1.3.3 CFA Problem 10 — Should investors expect higher return from Portfolio A than Portfolio B?

Portfolio A: beta = 1.0, high specific risk. Portfolio B: beta = 1.0, low specific risk.

No — investors should not expect a higher return from Portfolio A under CAPM.

The core insight of CAPM is that only systematic risk (beta) is priced in equilibrium. Because both portfolios have identical betas of 1.0, CAPM predicts the same expected return for both:

\[E(R_A) = E(R_B) = R_f + 1.0 \times [E(R_M) - R_f]\]

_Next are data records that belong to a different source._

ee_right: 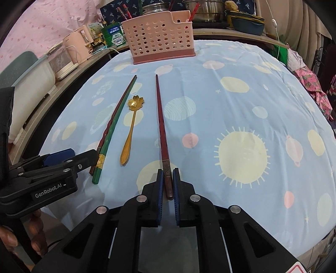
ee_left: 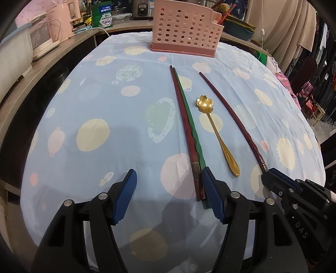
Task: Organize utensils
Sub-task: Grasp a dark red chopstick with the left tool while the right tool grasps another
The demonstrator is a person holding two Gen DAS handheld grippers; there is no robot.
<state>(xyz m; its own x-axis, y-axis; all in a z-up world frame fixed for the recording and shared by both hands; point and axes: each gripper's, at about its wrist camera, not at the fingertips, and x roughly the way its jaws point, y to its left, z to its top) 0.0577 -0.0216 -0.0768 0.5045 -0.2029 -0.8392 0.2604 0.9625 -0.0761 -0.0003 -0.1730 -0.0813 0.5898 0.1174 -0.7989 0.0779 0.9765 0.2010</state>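
Note:
A pink perforated utensil basket point(ee_left: 184, 27) point(ee_right: 159, 40) stands at the far side of the blue patterned tablecloth point(ee_left: 94, 100). A dark red chopstick point(ee_right: 160, 121) point(ee_left: 231, 117) lies pointing toward it. My right gripper point(ee_right: 168, 171) is shut on that chopstick's thick near end, which rests on the cloth. A gold flower-bowl spoon point(ee_left: 218, 136) point(ee_right: 130, 134) lies to its left. Further left lie a red chopstick point(ee_left: 182, 117) and a green chopstick point(ee_left: 190, 119) side by side. My left gripper point(ee_left: 168, 171) is open, its right finger point(ee_left: 210, 189) beside their near ends, nothing gripped.
A wooden counter along the left carries a pink kettle point(ee_right: 78, 45), a white appliance point(ee_left: 42, 40) and a green tin point(ee_right: 114, 34). Pots point(ee_right: 208, 10) and bowls stand behind the basket. Clothes hang at the right point(ee_left: 302, 42). A person's hand point(ee_right: 12, 241) holds the left gripper.

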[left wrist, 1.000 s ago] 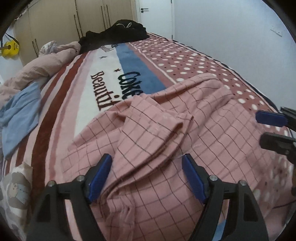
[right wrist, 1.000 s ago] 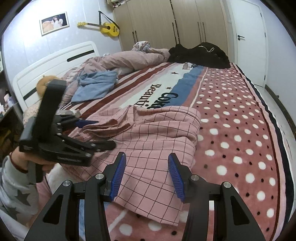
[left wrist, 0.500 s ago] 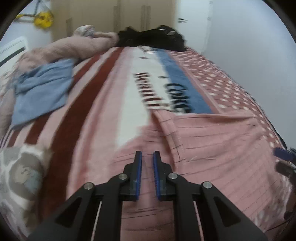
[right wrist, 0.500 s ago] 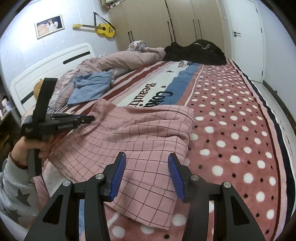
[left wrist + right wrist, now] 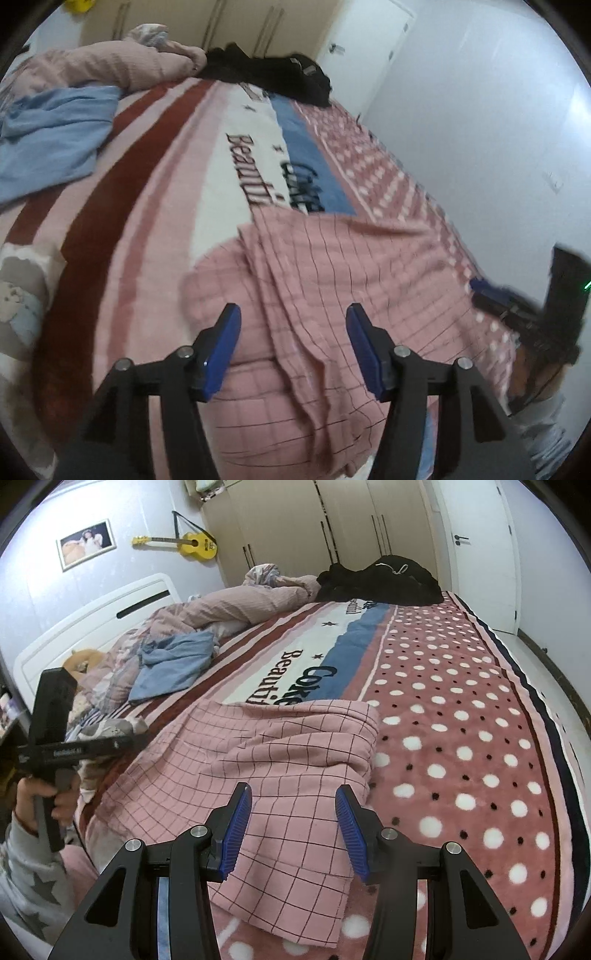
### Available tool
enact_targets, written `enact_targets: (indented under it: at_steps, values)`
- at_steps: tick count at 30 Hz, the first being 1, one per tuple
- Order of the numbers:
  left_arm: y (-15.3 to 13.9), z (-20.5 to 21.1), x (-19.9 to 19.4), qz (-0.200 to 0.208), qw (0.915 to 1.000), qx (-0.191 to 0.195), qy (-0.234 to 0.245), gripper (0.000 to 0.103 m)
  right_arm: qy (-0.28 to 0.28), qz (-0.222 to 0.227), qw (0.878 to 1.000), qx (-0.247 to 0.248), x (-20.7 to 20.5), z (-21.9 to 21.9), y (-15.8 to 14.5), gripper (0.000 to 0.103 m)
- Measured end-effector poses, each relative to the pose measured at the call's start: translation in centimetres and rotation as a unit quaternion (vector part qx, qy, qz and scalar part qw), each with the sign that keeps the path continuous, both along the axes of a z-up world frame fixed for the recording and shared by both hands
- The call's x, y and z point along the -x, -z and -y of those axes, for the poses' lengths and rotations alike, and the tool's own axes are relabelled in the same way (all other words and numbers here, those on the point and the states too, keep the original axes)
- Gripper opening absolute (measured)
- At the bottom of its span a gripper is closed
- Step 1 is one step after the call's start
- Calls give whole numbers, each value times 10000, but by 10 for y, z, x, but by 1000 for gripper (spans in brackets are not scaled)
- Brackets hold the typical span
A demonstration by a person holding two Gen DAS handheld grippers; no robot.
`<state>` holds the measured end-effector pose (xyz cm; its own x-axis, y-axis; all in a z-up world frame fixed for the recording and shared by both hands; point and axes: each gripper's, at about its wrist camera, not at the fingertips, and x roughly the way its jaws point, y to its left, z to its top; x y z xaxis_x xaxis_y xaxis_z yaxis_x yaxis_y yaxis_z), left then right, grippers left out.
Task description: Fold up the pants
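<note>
The pink checked pants (image 5: 258,775) lie on the bed (image 5: 461,738), near the edge where I stand. They rest on the big blanket with dots and stripes, and their far edge covers part of the words on it. They look folded over once, but they are bumpy, with a long ridge of cloth running down the middle.

My left claw (image 5: 291,350) is wide open and holds nothing. It hangs just above the near part of the pants, with the ridge between its two blue tips. My right claw (image 5: 293,830) is wide open too and holds nothing. It hangs over the near corner of the pants, on the dotted side of the blanket.

I think I am in between folds. One fold looks done and the next one has not started.

Next I should pick an edge for each claw, pinch only the layers I want, and lift both sides together. I need to keep the cloth flat so the ridge does not get folded in. The blue shirt (image 5: 173,668) and the dark pile (image 5: 384,579) are far away, so they will not bother me.
</note>
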<state>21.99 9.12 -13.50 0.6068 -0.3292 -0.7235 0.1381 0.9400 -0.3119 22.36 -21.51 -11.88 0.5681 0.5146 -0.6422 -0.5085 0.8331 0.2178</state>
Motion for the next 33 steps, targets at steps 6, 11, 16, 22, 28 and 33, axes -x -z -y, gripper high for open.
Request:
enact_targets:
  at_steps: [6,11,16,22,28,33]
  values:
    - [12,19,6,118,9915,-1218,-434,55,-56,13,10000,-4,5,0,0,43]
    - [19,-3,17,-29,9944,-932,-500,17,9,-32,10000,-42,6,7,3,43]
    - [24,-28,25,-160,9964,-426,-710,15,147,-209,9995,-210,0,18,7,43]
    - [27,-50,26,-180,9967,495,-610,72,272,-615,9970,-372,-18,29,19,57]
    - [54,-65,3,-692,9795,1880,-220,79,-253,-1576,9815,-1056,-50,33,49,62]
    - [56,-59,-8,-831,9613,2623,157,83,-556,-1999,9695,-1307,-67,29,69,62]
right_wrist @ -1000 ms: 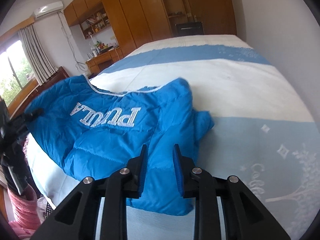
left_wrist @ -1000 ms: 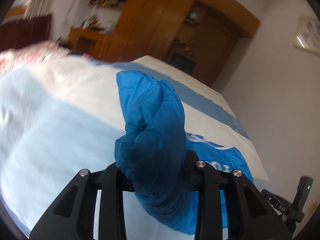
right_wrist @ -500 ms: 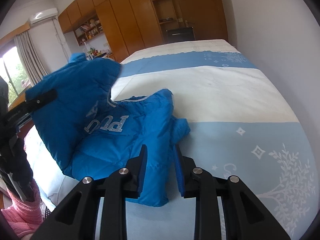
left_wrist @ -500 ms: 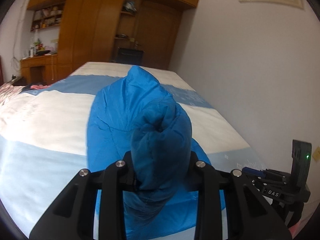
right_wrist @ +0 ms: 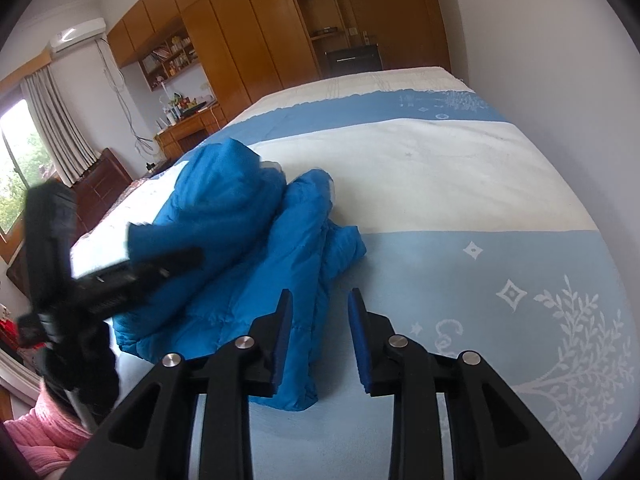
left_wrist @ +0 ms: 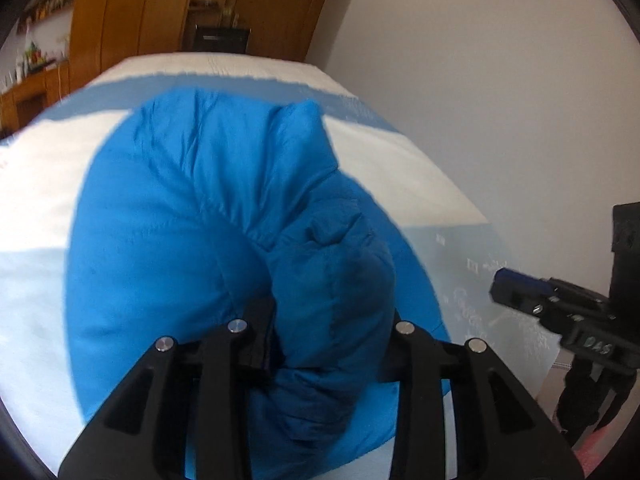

The higher specific (idiosyncratic) risk of Portfolio A is diversifiable. In a large, well-diversified portfolio, firm-specific shocks average out and carry no expected return premium. Rational investors who hold the market portfolio (as CAPM assumes) will not pay less for Portfolio A just because it has higher idiosyncratic variance — because that variance simply disappears when A is combined with many other assets. Only the covariance with the market (captured by beta) contributes to the risk of the investor’s overall portfolio and therefore commands a risk premium. Expecting a higher return from A would imply a mispricing that diversified investors would arbitrage away.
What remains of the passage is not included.